During the accumulation years, if you are not pulling money out, the order of returns doesn’t change your ending balance. A 20% loss followed by a 25% gain produces the same result as the reverse, because the same dollars stay invested through both. Sequence risk appears the moment there are cash flows — and it is most dangerous when those cash flows are withdrawals, because selling in a down market locks in losses on shares you can never buy back at that price.

What is the retirement red zone?

The retirement red zone is the roughly ten-year window straddling your retirement date — commonly described as the five years before and the five to ten years after you stop working. Researchers Wade Pfau and Michael Kitces popularized the term. It is the period of maximum sequence risk because three forces converge: your portfolio is at its largest absolute size, withdrawals are just beginning, and you have the least remaining time to recover from a bad run. A downturn in this window does far more lasting damage than the same downturn later in retirement.

Can a good average return still leave me worse off?

Yes. The average return tells you almost nothing about the outcome once you are withdrawing. What matters is the order. In a 20-year model using the identical set of returns — same arithmetic average and same compound growth rate — a retiree who hits the bad years first can finish with roughly a quarter of the money of one who hits the same bad years last. The average is the same; the path is not. This is why focusing only on a portfolio’s expected return, and ignoring the sequence, is one of the most common and expensive retirement-planning mistakes.

How do I protect against sequence-of-returns risk?
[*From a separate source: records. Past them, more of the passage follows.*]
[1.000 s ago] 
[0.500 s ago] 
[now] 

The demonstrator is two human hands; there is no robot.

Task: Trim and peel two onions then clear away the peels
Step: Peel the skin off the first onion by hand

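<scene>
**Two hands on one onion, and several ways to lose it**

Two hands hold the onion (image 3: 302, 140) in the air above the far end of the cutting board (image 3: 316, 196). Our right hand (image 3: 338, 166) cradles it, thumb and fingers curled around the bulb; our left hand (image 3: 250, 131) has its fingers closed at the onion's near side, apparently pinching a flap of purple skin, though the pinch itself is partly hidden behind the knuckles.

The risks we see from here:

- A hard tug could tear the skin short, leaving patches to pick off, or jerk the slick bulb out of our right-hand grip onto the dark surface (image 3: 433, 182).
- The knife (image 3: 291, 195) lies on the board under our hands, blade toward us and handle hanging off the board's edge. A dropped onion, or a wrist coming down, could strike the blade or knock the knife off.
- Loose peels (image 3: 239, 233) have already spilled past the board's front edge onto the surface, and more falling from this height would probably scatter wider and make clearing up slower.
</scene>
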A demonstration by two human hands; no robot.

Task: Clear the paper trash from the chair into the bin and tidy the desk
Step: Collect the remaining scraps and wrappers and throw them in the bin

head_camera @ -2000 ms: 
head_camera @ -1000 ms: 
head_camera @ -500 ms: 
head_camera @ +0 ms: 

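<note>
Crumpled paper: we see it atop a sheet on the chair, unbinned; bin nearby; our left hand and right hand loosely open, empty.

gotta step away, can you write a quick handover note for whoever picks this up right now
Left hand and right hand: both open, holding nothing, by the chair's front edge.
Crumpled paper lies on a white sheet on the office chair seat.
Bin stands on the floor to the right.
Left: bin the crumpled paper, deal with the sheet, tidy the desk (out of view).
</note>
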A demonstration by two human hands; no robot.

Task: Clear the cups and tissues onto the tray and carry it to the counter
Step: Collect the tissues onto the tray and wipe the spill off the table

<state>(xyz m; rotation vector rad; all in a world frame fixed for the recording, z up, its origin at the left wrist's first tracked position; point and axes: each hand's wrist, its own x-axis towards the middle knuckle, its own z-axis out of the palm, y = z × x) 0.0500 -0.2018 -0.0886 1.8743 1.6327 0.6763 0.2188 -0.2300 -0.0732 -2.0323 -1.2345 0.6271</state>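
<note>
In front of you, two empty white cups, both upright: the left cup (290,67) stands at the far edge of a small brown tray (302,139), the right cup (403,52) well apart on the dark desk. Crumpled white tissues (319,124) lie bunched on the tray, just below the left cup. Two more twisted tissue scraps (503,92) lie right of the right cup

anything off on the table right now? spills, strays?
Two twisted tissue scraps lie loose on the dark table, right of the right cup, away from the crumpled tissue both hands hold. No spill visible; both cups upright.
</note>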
There are five proven defenses, and most retirees use several. First, hold a cash and short-bond buffer — often two to three years of spending — so you can pause selling stocks during a downturn. Second, consider a rising-equity glide path or bond tent that lowers stock exposure right around retirement and raises it later. Third, use flexible or guardrail withdrawals that trim spending in down years. Fourth, build a guaranteed income floor from Social Security, a pension, or an annuity so your essential bills don’t depend on the market at all. Fifth, delay Social Security to enlarge that inflation-adjusted floor. Federal retirees start with a structural advantage here, because the FERS pension and Social Security already form a large guaranteed floor.

Sources
  1. Morningstar, “What Is the Retirement Risk Zone?” (2026)
  2. Bloomberg, “Sequence of Return Risk: Why Market Timing Matters in Retirement” (March 2026)
  3. The Arca Labs, “Sequence of Returns Risk: The 2026 Retirement Guide”
  4. Flip Flops & Pearls, “How Sequence of Returns Risk Affects Your Retirement Withdrawals” (2026)
  5. DMI, “Navigating Sequence of Returns Risk in the Retirement Red Zone”
  6. Peak Financial Planning, “Sequence of Returns Risk & The Retirement Risk Zone”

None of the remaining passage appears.